Work item. The answer should reproduce the listing below character for character.

◆ ◆ ◆ ◆

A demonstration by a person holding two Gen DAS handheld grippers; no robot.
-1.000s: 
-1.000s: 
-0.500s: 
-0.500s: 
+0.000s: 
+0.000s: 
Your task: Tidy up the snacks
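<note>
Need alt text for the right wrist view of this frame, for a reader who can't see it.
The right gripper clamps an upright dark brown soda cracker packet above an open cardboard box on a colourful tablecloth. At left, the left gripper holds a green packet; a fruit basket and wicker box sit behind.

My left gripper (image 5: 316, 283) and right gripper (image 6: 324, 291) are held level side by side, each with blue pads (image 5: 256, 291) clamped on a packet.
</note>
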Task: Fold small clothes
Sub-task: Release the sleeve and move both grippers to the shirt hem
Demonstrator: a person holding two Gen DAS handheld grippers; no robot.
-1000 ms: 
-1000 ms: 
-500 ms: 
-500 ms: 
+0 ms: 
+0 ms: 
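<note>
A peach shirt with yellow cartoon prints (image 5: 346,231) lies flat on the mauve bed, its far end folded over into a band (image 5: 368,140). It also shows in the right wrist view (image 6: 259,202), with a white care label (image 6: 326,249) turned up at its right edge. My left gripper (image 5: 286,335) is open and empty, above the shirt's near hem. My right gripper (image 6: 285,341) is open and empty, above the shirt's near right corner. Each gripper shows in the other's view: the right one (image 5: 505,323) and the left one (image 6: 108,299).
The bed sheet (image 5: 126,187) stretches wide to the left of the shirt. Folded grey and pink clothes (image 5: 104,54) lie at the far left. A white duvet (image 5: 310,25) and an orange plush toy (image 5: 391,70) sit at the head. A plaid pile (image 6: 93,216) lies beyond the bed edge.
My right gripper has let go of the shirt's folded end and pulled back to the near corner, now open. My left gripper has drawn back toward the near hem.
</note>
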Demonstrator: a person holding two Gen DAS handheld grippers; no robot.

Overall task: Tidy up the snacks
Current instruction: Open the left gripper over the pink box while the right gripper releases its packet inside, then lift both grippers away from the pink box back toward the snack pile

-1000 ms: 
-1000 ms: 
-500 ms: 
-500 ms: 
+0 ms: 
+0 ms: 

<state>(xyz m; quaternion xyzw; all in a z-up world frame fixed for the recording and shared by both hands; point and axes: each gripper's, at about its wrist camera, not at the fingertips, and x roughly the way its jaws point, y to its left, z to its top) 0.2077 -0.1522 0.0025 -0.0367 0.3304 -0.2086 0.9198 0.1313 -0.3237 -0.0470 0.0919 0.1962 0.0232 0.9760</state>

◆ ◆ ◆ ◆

Answer section.
A demonstration by a person holding two Gen DAS handheld grippers; no robot.
-1.000s: 
-1.000s: 
-0.500s: 
-0.500s: 
+0.000s: 
+0.000s: 
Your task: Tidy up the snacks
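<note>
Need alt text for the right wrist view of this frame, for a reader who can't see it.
The right gripper clamps an upright dark brown soda cracker packet above an open cardboard box on a colourful tablecloth. At left, the left gripper holds a green packet; a fruit basket and wicker box sit behind.

My left gripper (image 5: 316, 283) and right gripper (image 6: 324, 291) are held level side by side, each with blue pads (image 5: 256, 291) clamped on a packet.
</note>
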Task: Fold small clothes
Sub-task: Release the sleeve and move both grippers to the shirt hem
Demonstrator: a person holding two Gen DAS handheld grippers; no robot.
-1000 ms: 
-1000 ms: 
-500 ms: 
-500 ms: 
+0 ms: 
+0 ms: 
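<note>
A peach shirt with yellow cartoon prints (image 5: 346,231) lies flat on the mauve bed, its far end folded over into a band (image 5: 368,140). It also shows in the right wrist view (image 6: 259,202), with a white care label (image 6: 326,249) turned up at its right edge. My left gripper (image 5: 286,335) is open and empty, above the shirt's near hem. My right gripper (image 6: 285,341) is open and empty, above the shirt's near right corner. Each gripper shows in the other's view: the right one (image 5: 505,323) and the left one (image 6: 108,299).
The bed sheet (image 5: 126,187) stretches wide to the left of the shirt. Folded grey and pink clothes (image 5: 104,54) lie at the far left. A white duvet (image 5: 310,25) and an orange plush toy (image 5: 391,70) sit at the head. A plaid pile (image 6: 93,216) lies beyond the bed edge.
My right gripper has let go of the shirt's folded end and pulled back to the near corner, now open. My left gripper has drawn back toward the near hem.
</note>
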Demonstrator: a person holding two Gen DAS handheld grippers; no robot.

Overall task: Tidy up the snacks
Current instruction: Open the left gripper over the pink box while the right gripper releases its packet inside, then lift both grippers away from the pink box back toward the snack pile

-1000 ms: 
-1000 ms: 
-500 ms: 
-500 ms: 
+0 ms: 
+0 ms: 

<state>(xyz m; quaternion xyzw; all in a z-up world frame fixed for the recording and shared by both hands; point and axes: each gripper's, at about its wrist camera, not at the fingertips, and x roughly the way its jaws point, y to its left, z to its top) 0.2077 -0.1522 0.0025 -0.0367 0.3304 -0.2086 0.9198 0.1313 -0.3237 -0.0470 0.0919 0.1962 0.0232 0.9760</state>

Here the answer is complete.